TO DO:
Count up the lines in the following listing that hold the word "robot", then give only that count.

GIVEN ENTRIES:
#####

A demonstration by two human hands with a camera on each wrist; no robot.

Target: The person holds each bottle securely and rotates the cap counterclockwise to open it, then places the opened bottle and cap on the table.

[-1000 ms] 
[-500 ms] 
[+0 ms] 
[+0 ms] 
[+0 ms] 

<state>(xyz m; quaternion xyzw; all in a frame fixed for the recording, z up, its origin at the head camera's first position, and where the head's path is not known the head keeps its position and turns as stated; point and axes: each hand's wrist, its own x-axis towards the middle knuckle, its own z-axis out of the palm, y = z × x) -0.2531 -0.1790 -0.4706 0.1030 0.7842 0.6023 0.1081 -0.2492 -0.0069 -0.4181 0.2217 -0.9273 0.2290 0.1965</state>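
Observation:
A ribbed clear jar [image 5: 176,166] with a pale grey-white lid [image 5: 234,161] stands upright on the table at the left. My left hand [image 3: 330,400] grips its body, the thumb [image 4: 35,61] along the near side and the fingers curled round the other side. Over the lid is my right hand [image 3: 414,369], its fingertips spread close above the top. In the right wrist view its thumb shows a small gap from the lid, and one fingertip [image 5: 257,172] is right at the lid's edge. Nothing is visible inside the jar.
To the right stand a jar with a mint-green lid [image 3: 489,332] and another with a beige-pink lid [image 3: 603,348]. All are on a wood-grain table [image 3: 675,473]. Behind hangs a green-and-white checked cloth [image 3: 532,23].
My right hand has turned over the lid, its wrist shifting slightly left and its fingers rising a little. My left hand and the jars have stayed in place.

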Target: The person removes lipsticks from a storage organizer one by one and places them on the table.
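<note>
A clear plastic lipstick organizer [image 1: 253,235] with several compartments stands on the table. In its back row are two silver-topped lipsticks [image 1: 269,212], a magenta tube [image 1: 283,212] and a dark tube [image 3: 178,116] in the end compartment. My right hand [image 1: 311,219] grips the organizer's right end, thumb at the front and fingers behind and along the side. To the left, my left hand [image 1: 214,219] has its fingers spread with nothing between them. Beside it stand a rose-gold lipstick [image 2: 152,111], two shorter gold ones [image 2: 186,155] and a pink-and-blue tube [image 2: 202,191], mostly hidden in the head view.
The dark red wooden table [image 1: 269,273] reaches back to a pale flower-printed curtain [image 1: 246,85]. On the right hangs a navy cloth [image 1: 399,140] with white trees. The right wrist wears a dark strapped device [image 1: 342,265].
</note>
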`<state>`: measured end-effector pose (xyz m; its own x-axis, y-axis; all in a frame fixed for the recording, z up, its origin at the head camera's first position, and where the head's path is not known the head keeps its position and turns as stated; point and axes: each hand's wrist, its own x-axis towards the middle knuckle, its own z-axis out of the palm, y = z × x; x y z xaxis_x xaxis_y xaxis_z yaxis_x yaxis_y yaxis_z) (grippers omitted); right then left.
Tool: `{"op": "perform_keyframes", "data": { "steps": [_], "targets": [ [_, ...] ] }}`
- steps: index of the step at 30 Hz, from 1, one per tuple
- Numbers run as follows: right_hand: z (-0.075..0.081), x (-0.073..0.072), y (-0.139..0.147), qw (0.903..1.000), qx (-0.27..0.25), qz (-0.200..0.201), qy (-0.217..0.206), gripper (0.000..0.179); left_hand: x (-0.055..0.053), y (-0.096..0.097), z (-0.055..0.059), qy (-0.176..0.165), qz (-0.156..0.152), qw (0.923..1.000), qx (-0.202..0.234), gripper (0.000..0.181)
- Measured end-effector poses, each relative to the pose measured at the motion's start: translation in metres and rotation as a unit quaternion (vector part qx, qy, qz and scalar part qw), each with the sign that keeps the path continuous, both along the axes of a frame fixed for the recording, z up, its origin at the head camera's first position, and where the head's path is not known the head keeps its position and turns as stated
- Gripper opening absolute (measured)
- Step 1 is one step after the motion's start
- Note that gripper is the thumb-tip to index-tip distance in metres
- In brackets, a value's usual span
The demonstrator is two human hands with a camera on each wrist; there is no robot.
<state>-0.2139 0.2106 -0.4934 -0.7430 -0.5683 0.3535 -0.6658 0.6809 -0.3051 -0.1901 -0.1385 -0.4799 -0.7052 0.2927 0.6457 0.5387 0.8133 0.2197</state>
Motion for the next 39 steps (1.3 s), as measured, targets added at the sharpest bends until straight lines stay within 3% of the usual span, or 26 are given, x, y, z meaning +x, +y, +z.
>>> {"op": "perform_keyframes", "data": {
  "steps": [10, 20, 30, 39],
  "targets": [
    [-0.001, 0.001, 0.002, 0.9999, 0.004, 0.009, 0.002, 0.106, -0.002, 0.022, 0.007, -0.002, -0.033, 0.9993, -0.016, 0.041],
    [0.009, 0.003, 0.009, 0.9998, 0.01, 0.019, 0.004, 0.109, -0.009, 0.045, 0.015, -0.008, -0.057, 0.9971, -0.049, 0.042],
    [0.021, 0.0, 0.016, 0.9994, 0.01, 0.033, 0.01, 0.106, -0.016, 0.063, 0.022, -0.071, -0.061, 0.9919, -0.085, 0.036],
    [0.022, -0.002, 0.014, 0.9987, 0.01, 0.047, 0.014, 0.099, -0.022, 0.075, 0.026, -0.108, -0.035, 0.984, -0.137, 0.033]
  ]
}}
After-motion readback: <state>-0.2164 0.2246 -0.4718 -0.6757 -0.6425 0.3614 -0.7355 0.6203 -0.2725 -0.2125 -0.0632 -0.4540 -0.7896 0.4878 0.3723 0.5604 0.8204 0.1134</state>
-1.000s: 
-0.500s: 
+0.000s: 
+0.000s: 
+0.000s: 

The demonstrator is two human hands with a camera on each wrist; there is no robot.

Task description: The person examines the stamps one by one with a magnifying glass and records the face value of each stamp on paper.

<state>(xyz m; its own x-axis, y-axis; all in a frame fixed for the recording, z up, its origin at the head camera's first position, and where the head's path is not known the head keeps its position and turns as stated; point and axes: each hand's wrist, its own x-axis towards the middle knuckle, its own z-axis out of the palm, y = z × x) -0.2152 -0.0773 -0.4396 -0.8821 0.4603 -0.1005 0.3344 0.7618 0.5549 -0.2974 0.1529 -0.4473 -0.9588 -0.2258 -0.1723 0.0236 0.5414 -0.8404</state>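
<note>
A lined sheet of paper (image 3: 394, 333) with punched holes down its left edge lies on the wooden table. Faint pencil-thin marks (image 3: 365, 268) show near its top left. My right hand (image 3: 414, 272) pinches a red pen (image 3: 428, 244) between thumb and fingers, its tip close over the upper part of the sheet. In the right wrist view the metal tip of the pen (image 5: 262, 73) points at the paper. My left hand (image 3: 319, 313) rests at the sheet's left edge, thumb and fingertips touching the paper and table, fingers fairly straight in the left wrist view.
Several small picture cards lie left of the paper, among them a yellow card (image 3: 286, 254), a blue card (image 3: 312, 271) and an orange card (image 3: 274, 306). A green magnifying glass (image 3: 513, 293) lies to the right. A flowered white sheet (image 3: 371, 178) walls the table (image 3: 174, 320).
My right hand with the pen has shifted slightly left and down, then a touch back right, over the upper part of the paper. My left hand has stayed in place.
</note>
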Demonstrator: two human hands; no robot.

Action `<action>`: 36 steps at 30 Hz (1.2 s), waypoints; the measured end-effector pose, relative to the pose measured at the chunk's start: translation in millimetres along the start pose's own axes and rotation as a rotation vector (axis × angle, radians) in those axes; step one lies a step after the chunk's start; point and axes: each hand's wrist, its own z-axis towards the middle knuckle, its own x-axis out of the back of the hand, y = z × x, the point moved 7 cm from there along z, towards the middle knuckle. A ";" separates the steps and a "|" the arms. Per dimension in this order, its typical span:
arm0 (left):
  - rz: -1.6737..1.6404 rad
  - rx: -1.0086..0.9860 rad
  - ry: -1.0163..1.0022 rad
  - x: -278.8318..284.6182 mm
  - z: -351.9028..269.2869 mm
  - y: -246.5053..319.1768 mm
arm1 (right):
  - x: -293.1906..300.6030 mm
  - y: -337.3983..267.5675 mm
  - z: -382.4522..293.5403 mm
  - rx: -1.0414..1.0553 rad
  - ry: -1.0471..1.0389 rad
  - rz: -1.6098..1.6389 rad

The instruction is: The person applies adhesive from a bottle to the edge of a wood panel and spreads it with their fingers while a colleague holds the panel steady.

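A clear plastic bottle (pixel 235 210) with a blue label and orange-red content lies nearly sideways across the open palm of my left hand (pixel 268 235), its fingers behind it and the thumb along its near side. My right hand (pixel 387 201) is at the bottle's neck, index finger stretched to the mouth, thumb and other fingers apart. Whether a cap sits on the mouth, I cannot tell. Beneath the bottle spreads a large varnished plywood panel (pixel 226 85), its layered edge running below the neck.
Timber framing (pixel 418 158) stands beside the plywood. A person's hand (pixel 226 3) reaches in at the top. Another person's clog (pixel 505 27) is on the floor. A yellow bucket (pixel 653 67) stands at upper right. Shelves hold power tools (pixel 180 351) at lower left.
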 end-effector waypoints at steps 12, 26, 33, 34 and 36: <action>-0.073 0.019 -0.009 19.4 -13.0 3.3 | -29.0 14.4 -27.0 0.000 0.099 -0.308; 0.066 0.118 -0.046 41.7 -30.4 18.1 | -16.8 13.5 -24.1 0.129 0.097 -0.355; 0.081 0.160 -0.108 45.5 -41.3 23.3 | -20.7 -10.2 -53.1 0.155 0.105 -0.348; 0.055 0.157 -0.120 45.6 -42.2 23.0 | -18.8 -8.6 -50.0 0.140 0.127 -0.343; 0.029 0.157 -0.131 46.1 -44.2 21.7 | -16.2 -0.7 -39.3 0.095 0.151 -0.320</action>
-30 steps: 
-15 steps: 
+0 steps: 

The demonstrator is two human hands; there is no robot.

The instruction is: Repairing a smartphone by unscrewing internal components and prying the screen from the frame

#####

YOUR SOLUTION:
5